_Supplied information_
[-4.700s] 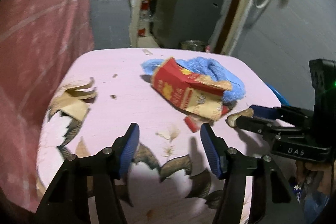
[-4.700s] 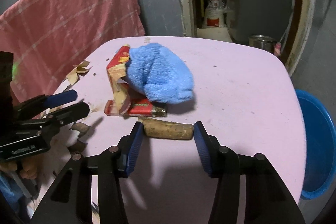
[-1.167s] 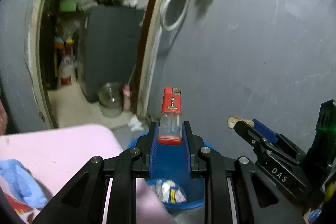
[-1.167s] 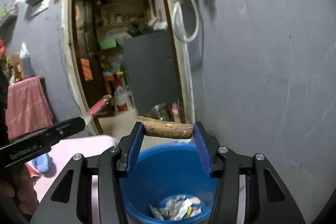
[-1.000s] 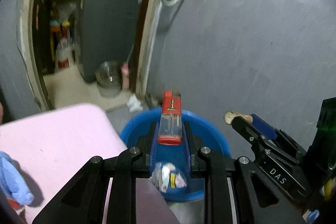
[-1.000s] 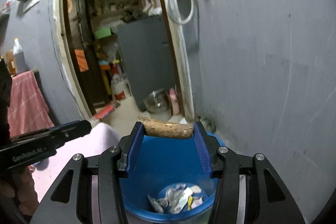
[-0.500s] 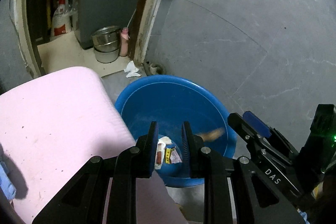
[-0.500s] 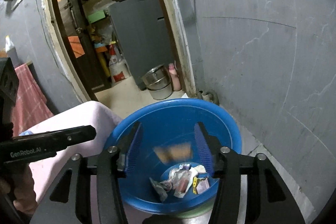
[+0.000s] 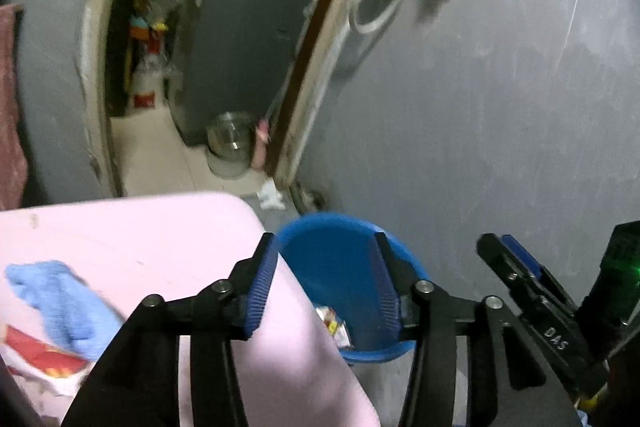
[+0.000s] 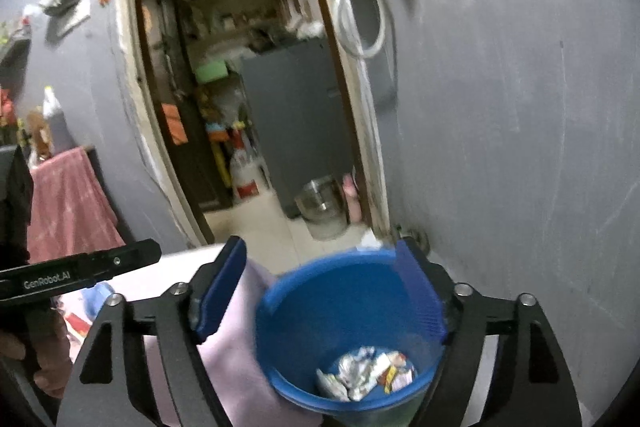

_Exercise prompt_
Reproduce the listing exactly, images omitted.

_Response_
[-4.700s] 
[-4.700s] 
[-1.167s] 
[-1.167s] 
[-1.000s] 
[-1.000s] 
[-0.500s] 
[-0.500s] 
[+0.000s] 
[+0.000s] 

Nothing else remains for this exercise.